The reply should consist solely of the lines from the one with "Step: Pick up" through the final line of the listing, copied exactly, with no pictures.
Information shown Start Marker
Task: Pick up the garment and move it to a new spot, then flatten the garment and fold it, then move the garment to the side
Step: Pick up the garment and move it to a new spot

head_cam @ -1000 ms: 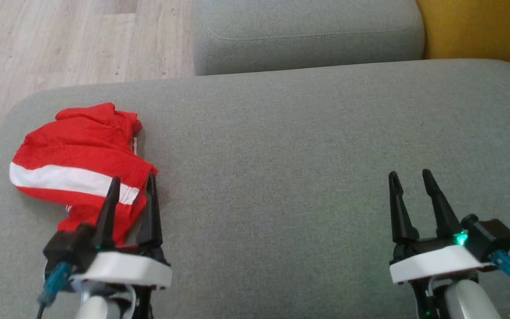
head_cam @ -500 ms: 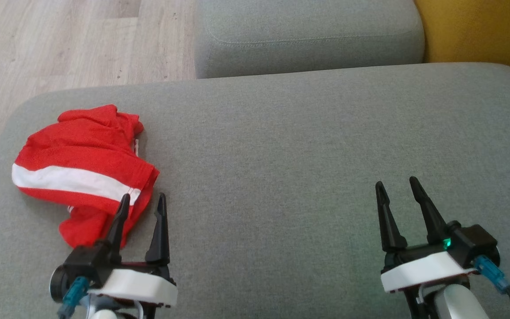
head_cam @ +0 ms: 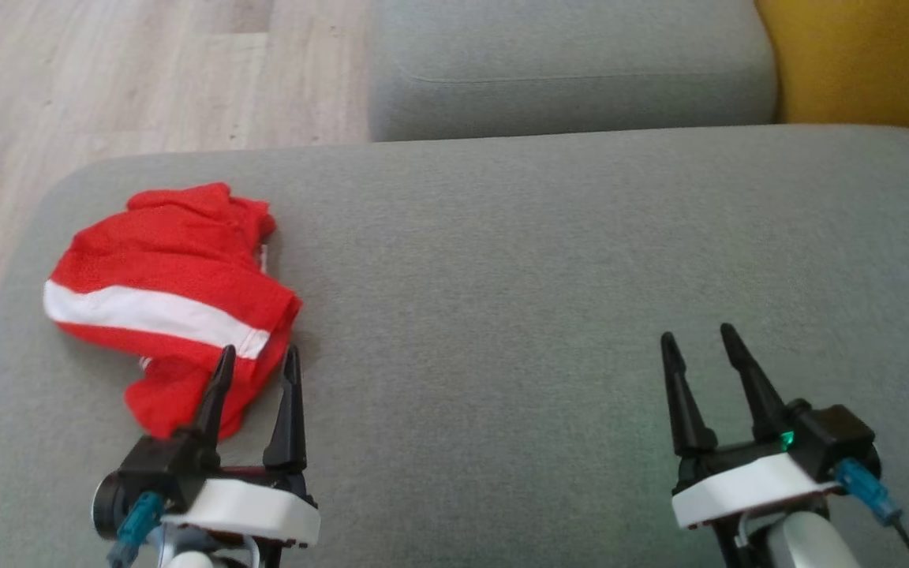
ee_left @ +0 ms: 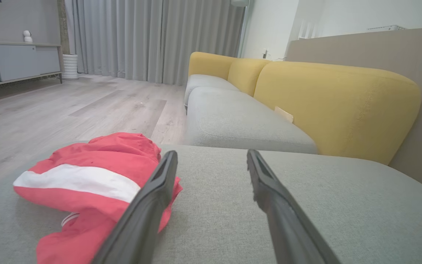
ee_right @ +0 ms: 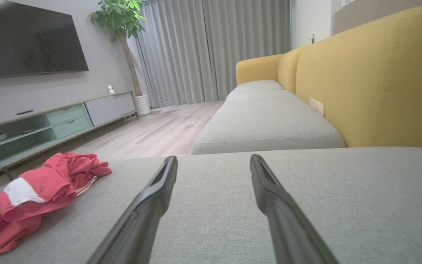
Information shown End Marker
● **Result of this exercise**:
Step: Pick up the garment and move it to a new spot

head_cam @ -1000 ms: 
head_cam @ -500 ms: 
head_cam @ +0 ms: 
ee_left @ +0 ms: 
ee_right @ +0 ms: 

The answer given is complete.